**Exercise goal**: Lines with "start" in them are to be located in the listing below and copied.

==== Data segment ====

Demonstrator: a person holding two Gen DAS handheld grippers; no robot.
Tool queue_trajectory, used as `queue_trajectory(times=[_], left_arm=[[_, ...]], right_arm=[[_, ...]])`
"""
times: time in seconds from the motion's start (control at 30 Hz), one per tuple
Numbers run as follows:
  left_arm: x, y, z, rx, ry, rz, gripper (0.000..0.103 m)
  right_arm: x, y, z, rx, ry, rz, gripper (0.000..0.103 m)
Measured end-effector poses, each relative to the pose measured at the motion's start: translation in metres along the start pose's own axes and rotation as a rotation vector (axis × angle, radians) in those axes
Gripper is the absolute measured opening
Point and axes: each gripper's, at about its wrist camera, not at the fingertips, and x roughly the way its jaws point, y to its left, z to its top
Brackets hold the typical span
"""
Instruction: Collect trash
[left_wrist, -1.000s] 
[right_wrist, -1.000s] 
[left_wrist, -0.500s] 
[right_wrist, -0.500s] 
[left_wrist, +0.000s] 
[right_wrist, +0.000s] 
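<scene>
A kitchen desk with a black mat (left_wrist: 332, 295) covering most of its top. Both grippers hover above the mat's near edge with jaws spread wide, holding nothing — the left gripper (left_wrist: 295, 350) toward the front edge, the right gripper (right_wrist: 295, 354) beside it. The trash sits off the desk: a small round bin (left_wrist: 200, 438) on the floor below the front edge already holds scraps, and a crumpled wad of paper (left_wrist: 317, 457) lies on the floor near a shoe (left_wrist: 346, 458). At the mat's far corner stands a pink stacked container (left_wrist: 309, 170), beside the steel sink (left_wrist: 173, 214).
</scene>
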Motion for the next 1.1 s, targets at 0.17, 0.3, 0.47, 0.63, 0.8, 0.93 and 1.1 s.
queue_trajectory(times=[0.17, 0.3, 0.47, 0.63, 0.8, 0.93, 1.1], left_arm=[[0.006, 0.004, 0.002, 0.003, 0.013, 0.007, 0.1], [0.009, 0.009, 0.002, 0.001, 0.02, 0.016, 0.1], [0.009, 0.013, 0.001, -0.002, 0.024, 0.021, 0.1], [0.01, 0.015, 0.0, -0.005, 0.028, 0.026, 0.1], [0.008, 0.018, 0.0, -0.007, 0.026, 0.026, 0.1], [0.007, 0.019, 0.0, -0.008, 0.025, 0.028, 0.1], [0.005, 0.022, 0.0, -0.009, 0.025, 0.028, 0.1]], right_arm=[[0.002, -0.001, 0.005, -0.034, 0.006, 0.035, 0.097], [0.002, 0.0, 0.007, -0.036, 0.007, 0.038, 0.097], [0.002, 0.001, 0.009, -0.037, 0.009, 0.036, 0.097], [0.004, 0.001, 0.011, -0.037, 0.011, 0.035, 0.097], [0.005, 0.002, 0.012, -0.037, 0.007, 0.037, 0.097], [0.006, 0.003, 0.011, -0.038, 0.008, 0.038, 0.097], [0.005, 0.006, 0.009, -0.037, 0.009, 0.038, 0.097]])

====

**Solution below**:
times: time in seconds from the motion's start (control at 30 Hz), one per tuple
Measured end-effector poses, each relative to the pose measured at the motion's start: translation in metres along the start pose's own axes and rotation as a rotation vector (axis × angle, radians) in those axes

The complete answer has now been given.